* _Work instructions_
The following data has a line with "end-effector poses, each" and a line with "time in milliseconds". Write out exactly those lines and all the lines between them.

* _Information supplied_

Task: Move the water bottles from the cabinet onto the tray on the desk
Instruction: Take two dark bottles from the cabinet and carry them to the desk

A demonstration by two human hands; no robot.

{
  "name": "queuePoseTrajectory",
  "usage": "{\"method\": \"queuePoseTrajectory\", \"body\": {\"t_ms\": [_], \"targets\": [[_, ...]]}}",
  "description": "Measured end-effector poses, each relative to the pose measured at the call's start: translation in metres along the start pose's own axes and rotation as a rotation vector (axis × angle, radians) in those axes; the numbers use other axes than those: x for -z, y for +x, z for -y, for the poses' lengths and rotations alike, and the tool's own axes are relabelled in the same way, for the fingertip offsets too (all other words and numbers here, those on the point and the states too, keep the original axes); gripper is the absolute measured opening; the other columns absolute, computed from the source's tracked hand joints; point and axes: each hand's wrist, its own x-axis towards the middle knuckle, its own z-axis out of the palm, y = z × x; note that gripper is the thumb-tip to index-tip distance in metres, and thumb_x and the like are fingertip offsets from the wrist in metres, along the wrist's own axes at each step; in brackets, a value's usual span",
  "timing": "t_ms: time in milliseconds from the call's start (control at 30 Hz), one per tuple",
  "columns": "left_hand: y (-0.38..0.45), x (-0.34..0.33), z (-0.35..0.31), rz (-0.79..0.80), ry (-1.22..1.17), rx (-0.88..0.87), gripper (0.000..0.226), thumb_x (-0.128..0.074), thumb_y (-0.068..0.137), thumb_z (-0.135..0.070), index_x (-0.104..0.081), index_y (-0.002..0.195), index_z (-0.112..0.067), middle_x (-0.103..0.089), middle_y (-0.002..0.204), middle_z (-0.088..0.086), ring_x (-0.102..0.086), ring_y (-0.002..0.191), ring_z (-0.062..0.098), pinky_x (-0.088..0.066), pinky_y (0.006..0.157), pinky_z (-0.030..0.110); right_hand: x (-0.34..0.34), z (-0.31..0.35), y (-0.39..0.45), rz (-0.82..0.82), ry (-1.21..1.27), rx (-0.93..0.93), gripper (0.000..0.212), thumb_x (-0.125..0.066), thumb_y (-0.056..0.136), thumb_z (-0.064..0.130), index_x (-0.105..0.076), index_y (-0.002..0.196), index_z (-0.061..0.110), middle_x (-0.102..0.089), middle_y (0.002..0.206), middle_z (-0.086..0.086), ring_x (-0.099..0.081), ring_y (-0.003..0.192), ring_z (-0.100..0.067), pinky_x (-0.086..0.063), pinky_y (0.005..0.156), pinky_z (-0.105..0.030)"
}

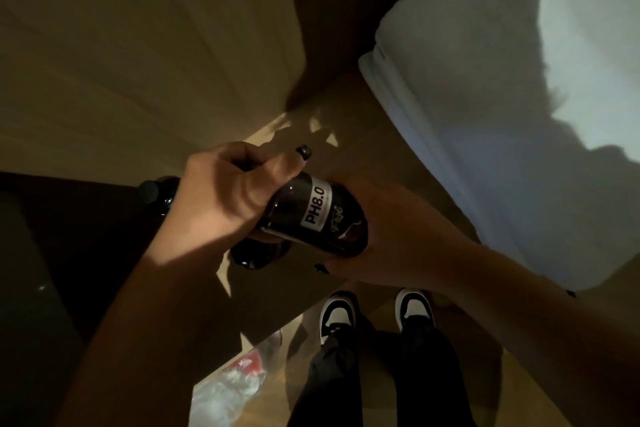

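Noted a dark water bottle (313, 215), white "PH8.0" label up, held in the air above the floor, clear of any cabinet or tray. Found lying almost level, long axis running from the cap at the left to the base at the lower right, across the body and not pointing away from it.

Left hand (221, 196) seen closed over the upper part, fingers curled round the shoulder, thumb on top. Right hand (384, 236) seen cupped and closed about the base from below and the right. Both in contact; neither nearer than the other.

Observed a second dark rounded shape (256, 256) just under the left hand; could not be told whether another bottle.

Recorded a dark surface (38, 253) to the left, possibly the desk; no tray made out. Judged that the carry would go leftward, cap end leading, and would call for righting the bottle before setting down.
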Motion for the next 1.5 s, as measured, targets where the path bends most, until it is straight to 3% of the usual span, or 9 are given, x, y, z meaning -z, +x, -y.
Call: {"method": "queuePoseTrajectory", "body": {"t_ms": [133, 333, 400, 600, 767, 1033, 1167, 1367, 1500], "targets": [[-0.006, 0.003, 0.004, -0.054, -0.076, 0.062, 0.039, -0.063, 0.072, -0.048, -0.066, 0.091, -0.014, -0.075, 0.074, 0.0, -0.073, 0.066, 0.014, -0.055, 0.047, 0.024, -0.023, 0.0, 0.002, -0.027, 0.227, -0.081, 0.061, -0.08, 0.069, 0.031, -0.045, 0.119, 0.033, -0.063, 0.099, 0.015, -0.065, 0.089, 0.001, -0.059, 0.076, -0.024], [0.016, 0.027, 0.031, -0.626, -0.327, 0.107, 0.012, -0.06, 0.093, -0.018, -0.06, 0.1, -0.027, -0.07, 0.093, -0.006, -0.071, 0.089, 0.008, -0.058, 0.083, 0.032, -0.045, -0.007, -0.012, -0.183, 0.451, -0.24, 0.05, -0.082, 0.068, 0.022, -0.045, 0.094, 0.042, -0.063, 0.082, 0.015, -0.062, 0.075, 0.012, -0.048, 0.058, -0.006], [0.03, 0.031, 0.044, -0.567, -0.253, 0.138, 0.033, -0.068, 0.087, -0.016, -0.055, 0.115, -0.026, -0.061, 0.105, -0.008, -0.063, 0.105, 0.013, -0.05, 0.096, 0.034, -0.048, -0.011, -0.015, -0.232, 0.501, -0.297, 0.05, -0.083, 0.067, 0.022, -0.046, 0.094, 0.042, -0.064, 0.082, 0.011, -0.063, 0.071, 0.01, -0.048, 0.056, -0.007], [0.079, 0.007, 0.081, -0.212, 0.191, 0.13, 0.085, -0.085, 0.067, -0.019, -0.04, 0.139, -0.017, -0.051, 0.13, 0.002, -0.051, 0.115, 0.018, -0.044, 0.091, 0.029, -0.052, -0.02, -0.01, -0.237, 0.584, -0.387, 0.043, -0.083, 0.068, 0.025, -0.054, 0.098, 0.036, -0.068, 0.082, 0.006, -0.067, 0.07, -0.001, -0.052, 0.056, -0.014], [0.1, 0.004, 0.097, -0.342, 0.25, 0.065, 0.072, -0.088, 0.064, -0.022, -0.053, 0.126, -0.022, -0.056, 0.113, -0.007, -0.051, 0.104, 0.009, -0.04, 0.083, 0.024, -0.053, -0.024, -0.004, -0.225, 0.658, -0.418, 0.043, -0.082, 0.069, 0.024, -0.057, 0.103, 0.032, -0.07, 0.088, 0.002, -0.07, 0.078, -0.009, -0.058, 0.065, -0.025], [0.092, 0.021, 0.09, -0.488, 0.061, 0.245, 0.065, -0.09, 0.053, -0.033, -0.065, 0.109, -0.011, -0.071, 0.102, 0.011, -0.069, 0.098, 0.03, -0.058, 0.084, 0.043, -0.038, -0.012, -0.012, -0.267, 0.672, -0.469, 0.039, -0.083, 0.07, 0.022, -0.06, 0.1, 0.032, -0.07, 0.083, 0.006, -0.069, 0.074, -0.005, -0.057, 0.063, -0.022], [0.067, 0.027, 0.054, -0.481, -0.069, 0.2, 0.064, -0.089, 0.051, -0.036, -0.067, 0.107, -0.014, -0.072, 0.097, 0.009, -0.071, 0.093, 0.027, -0.058, 0.084, 0.044, -0.017, 0.009, -0.022, -0.291, 0.68, -0.457, 0.036, -0.082, 0.071, 0.018, -0.059, 0.097, 0.029, -0.068, 0.082, 0.004, -0.068, 0.067, -0.005, -0.053, 0.053, -0.016], [0.001, 0.027, -0.02, -0.401, -0.268, 0.116, 0.027, -0.085, 0.066, -0.02, -0.065, 0.084, -0.023, -0.071, 0.094, 0.002, -0.068, 0.093, 0.023, -0.055, 0.09, 0.046, 0.04, 0.072, -0.072, -0.34, 0.64, -0.49, 0.038, -0.082, 0.072, 0.02, -0.06, 0.1, 0.029, -0.069, 0.09, -0.003, -0.069, 0.076, -0.02, -0.061, 0.064, -0.035], [-0.047, 0.03, -0.067, -0.286, -0.381, 0.119, 0.04, -0.086, 0.06, -0.031, -0.065, 0.092, -0.017, -0.07, 0.093, 0.002, -0.068, 0.091, 0.02, -0.054, 0.091, 0.047, 0.078, 0.107, -0.11, -0.405, 0.643, -0.508, 0.032, -0.082, 0.072, 0.018, -0.065, 0.098, 0.024, -0.07, 0.085, -0.008, -0.07, 0.074, -0.029, -0.061, 0.064, -0.043]]}}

* _Finished task_
  "description": "Measured end-effector poses, each relative to the pose measured at the call's start: translation in metres along the start pose's own axes and rotation as a rotation vector (axis × angle, radians) in those axes; the numbers use other axes than those: x for -z, y for +x, z for -y, for the poses' lengths and rotations alike, and the tool's own axes are relabelled in the same way, for the fingertip offsets too (all other words and numbers here, those on the point and the states too, keep the original axes); gripper is the absolute measured opening; the other columns absolute, computed from the source's tracked hand joints; point and axes: each hand's wrist, its own x-axis towards the middle knuckle, its own z-axis out of the palm, y = z × x; note that gripper is the thumb-tip to index-tip distance in metres, and thumb_x and the like are fingertip offsets from the wrist in metres, along the wrist's own axes at each step; in brackets, a value's usual span",
  "timing": "t_ms: time in milliseconds from the call's start (control at 30 Hz), one per tuple",

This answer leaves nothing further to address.